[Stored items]
══════
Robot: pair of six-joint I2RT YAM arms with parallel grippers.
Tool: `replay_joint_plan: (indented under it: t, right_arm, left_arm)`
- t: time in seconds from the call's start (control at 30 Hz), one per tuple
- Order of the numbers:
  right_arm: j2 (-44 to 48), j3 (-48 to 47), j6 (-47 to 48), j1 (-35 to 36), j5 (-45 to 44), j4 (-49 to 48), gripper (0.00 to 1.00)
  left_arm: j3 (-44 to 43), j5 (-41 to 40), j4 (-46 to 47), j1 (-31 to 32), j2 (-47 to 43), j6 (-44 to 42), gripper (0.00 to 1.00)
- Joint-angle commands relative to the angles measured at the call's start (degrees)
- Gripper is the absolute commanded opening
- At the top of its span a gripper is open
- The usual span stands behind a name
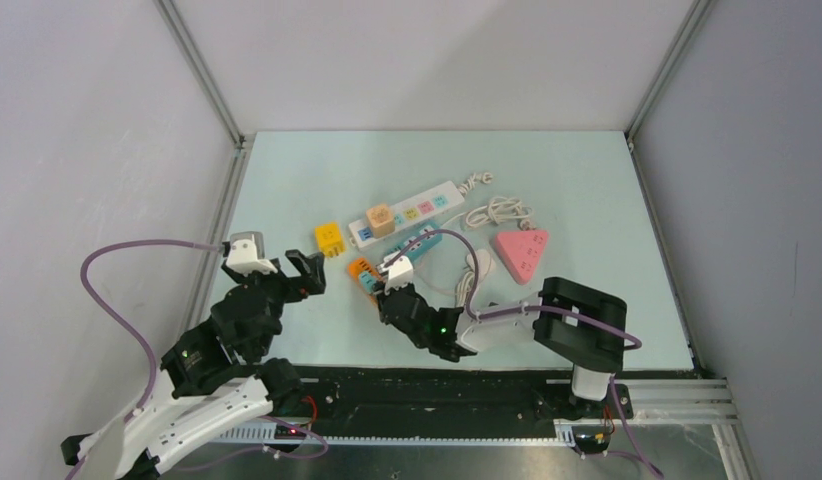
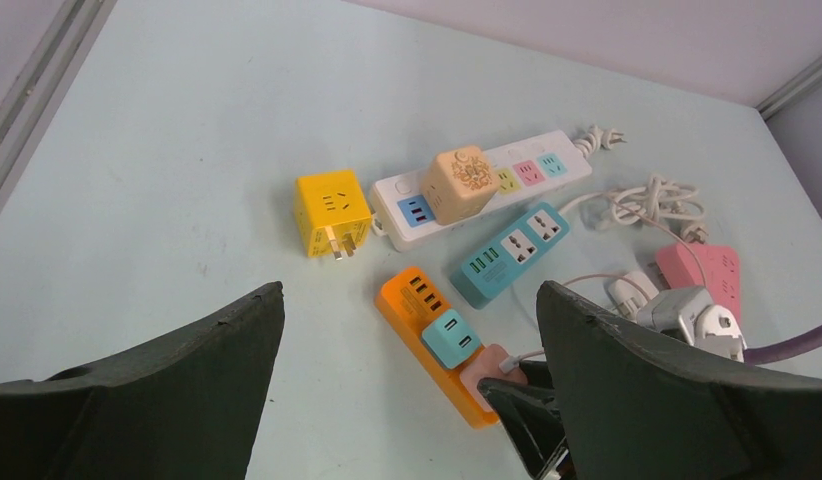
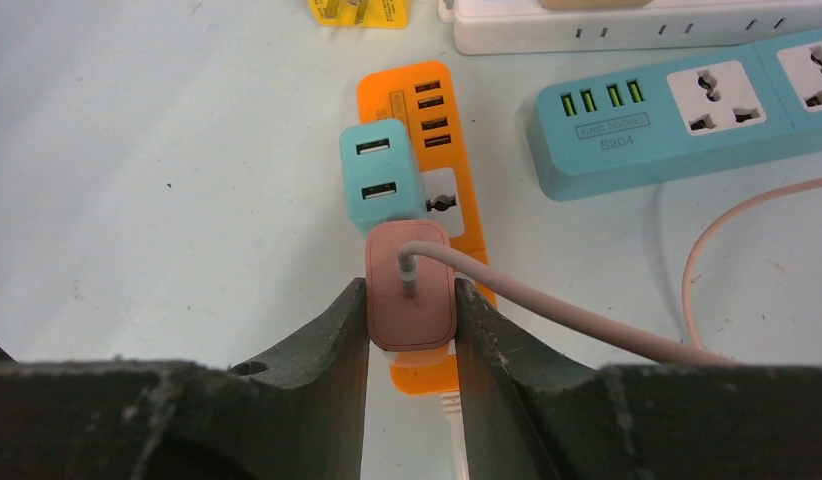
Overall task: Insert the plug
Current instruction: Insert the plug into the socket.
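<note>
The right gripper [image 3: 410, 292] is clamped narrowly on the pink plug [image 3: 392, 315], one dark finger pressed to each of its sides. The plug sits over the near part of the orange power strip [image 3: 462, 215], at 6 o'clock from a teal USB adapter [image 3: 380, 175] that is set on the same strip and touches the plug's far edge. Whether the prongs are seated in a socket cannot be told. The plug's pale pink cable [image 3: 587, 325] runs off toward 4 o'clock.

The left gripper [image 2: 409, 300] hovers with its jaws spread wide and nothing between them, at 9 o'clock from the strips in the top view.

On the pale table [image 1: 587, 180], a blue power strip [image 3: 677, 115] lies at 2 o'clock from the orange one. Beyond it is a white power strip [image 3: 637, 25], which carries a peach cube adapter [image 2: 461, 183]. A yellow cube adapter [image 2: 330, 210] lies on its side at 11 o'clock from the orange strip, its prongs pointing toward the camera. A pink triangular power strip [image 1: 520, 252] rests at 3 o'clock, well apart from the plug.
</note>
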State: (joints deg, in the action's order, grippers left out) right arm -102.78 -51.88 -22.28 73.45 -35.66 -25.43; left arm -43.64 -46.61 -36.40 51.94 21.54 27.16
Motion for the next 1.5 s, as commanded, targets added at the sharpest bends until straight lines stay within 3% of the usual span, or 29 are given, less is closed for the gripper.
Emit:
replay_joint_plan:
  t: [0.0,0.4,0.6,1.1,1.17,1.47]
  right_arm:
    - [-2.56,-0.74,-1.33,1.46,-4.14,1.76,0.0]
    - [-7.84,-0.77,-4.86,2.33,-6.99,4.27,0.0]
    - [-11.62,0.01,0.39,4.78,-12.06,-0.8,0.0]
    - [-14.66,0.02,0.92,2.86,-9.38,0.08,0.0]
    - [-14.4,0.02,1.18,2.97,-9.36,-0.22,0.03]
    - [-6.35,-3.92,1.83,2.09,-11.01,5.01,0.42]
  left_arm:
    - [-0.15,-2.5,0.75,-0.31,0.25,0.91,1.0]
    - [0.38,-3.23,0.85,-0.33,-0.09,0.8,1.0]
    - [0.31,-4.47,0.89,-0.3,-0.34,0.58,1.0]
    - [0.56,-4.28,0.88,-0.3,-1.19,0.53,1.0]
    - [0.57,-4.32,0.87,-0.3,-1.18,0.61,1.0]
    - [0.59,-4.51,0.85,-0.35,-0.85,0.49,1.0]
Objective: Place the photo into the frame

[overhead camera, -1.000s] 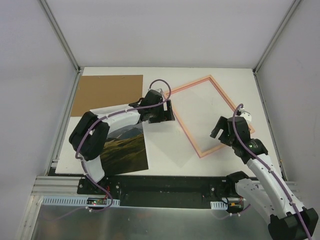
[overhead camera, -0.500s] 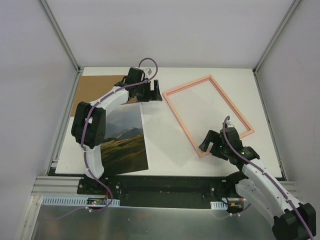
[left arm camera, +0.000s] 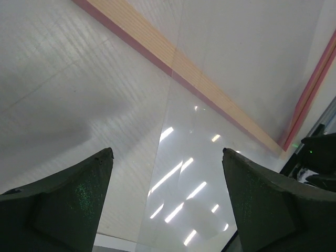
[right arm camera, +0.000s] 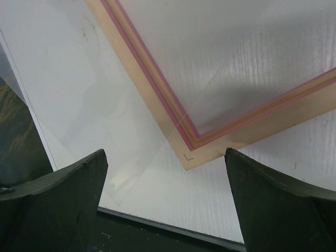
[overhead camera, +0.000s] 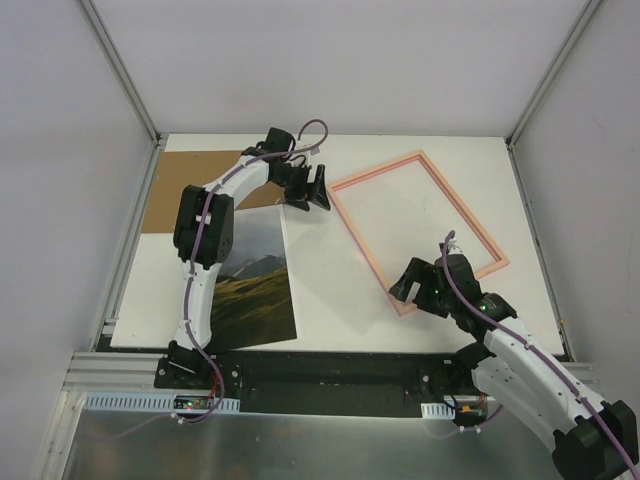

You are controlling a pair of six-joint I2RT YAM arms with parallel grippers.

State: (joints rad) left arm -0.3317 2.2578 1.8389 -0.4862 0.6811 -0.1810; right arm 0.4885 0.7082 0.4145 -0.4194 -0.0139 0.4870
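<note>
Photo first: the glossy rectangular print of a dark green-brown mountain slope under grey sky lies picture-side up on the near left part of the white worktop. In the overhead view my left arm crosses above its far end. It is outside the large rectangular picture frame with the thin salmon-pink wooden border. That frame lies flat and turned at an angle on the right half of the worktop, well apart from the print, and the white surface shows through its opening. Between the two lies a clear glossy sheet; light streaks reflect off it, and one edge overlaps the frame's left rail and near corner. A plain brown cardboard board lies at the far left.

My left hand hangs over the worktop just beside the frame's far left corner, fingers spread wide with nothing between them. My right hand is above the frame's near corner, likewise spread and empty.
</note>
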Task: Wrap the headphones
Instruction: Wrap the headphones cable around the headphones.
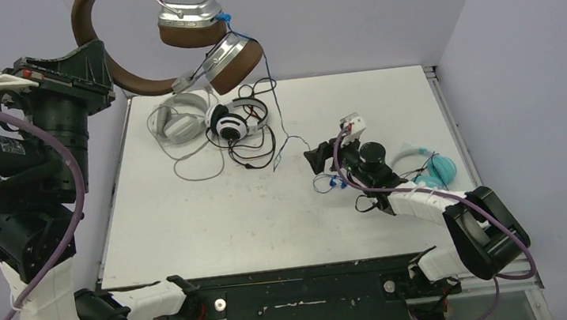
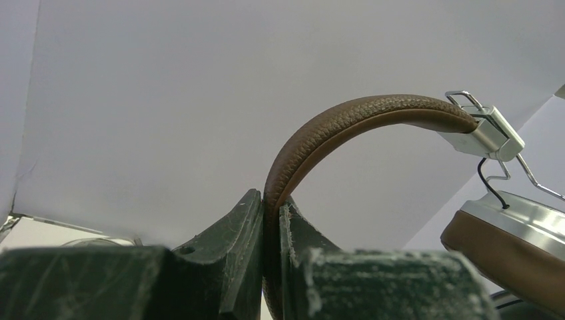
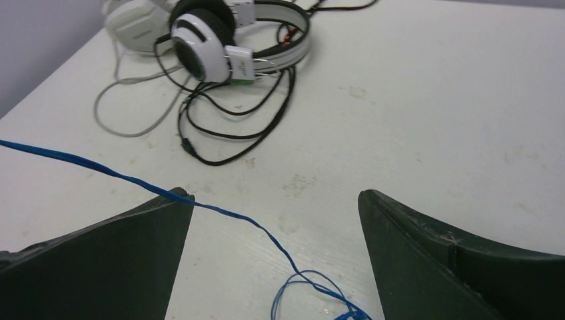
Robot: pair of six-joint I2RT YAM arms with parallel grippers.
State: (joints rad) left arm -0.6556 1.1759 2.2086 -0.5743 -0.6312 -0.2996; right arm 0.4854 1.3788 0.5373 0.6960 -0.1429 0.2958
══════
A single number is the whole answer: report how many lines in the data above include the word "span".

3